_WORK ITEM:_ How does the data below read from its first line through the line containing "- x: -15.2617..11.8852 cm"? Print those lines exactly.

_PROVIDED DATA:_
=== Begin Enclosure ===
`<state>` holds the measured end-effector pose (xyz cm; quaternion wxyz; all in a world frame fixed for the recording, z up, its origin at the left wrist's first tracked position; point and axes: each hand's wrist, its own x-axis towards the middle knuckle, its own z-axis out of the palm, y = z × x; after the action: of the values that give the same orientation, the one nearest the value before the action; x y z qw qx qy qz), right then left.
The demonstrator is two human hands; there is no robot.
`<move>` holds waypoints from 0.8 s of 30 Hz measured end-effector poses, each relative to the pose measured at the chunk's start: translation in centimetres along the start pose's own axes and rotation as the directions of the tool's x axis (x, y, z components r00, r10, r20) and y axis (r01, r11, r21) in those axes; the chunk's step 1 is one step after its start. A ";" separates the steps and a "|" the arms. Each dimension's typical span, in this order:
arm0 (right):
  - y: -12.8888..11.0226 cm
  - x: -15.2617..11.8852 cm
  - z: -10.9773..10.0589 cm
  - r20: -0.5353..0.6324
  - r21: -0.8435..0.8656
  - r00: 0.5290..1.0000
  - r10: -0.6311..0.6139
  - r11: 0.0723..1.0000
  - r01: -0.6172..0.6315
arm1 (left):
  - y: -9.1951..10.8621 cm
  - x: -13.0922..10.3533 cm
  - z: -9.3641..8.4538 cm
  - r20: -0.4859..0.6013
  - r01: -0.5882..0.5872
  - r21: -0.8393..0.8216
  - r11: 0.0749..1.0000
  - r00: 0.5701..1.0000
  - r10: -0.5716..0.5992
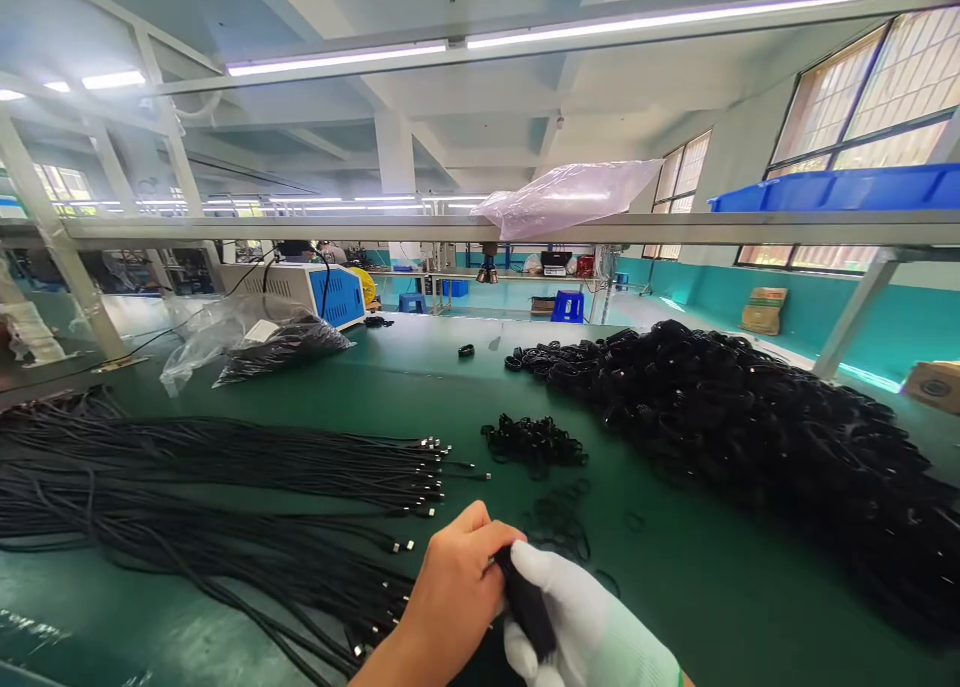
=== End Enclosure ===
_TASK RESPONSE:_
`<state>` holds the measured end-effector pose (xyz cm; quaternion wxyz; all in a world frame fixed for the recording, z up, its origin at the left wrist's first tracked position; point and axes: each hand's wrist, its own x-axis towards the middle knuckle, its own z-axis out of the palm, y = z × x; after the action: of the values that give the same orientation, the one nearest the value before the action; x y z qw qx qy qz), right then left.
The demonstrator is two human hands; there is no robot.
`<move>` holds waypoints from 0.8 s of 30 Hz measured end-effector poses, each relative to the pose measured at the chunk's start: translation in centimetres along the start pose's own axes and rotation as the directions of the tool's x axis (x, y, z components r00, r10, r20) and y axis (r01, r11, r21) in those axes; the chunk's step 1 is one step after its start. A ";" separates the steps and a "|" the arms. Each dimension's typical span, in this order:
arm0 (right):
  - y: -12.8888..11.0226 cm
  - x: -15.2617..11.8852 cm

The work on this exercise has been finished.